Return only the number of lines in the material below holding the string "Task".

--- The data Enclosed Below ---

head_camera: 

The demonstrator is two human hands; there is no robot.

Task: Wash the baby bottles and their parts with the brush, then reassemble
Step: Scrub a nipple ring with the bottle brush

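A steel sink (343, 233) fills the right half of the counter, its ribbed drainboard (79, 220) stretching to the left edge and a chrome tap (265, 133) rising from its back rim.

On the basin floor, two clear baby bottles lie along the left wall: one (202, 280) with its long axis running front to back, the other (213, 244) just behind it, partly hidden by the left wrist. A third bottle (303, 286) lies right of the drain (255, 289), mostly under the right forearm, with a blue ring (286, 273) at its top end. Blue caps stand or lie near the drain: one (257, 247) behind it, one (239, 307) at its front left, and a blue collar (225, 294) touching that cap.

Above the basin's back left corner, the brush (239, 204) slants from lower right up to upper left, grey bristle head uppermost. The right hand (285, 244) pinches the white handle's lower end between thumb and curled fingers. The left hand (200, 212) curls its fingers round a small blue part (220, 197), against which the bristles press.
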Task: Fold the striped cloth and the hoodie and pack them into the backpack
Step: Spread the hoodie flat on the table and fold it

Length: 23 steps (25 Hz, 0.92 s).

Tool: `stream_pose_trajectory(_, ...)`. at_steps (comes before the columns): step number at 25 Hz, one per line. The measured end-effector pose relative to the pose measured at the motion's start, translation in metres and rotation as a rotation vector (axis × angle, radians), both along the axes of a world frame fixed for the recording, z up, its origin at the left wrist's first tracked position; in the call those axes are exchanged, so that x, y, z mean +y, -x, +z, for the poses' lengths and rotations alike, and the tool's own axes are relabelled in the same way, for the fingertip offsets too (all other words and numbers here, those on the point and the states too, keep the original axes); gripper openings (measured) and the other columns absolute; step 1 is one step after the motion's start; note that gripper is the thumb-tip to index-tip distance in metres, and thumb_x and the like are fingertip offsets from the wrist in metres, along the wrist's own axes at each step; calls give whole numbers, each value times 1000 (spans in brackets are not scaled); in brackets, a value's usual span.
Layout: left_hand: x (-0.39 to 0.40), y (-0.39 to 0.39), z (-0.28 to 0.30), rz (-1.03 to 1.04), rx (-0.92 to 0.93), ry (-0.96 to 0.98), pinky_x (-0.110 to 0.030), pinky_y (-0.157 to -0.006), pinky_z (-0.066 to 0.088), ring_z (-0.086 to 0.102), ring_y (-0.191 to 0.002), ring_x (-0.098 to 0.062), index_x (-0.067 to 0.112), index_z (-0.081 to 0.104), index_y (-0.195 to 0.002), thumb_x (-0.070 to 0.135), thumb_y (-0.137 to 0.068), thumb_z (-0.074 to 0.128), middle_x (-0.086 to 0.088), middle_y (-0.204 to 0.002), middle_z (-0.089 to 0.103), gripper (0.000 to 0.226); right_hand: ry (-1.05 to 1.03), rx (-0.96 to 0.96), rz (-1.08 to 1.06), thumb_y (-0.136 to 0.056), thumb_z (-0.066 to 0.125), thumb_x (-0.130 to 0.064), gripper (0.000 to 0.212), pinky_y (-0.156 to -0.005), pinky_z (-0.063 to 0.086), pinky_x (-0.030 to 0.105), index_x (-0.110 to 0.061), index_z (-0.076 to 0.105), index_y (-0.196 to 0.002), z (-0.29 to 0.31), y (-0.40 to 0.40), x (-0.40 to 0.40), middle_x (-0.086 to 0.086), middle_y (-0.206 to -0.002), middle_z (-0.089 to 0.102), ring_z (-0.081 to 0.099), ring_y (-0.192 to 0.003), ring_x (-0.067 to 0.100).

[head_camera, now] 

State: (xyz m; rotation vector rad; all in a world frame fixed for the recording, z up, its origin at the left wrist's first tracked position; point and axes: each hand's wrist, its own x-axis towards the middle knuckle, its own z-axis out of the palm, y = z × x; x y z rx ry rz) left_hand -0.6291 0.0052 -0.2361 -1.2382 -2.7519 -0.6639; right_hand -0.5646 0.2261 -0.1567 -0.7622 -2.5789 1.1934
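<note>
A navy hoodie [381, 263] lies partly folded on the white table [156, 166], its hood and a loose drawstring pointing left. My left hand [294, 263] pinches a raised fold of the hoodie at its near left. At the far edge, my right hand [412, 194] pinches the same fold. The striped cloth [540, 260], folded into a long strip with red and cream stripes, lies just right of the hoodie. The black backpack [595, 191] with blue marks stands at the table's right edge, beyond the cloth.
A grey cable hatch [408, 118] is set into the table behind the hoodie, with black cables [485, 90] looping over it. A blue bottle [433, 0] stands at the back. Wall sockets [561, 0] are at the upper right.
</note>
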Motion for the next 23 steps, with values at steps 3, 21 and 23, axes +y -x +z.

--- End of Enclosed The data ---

- Result below -
2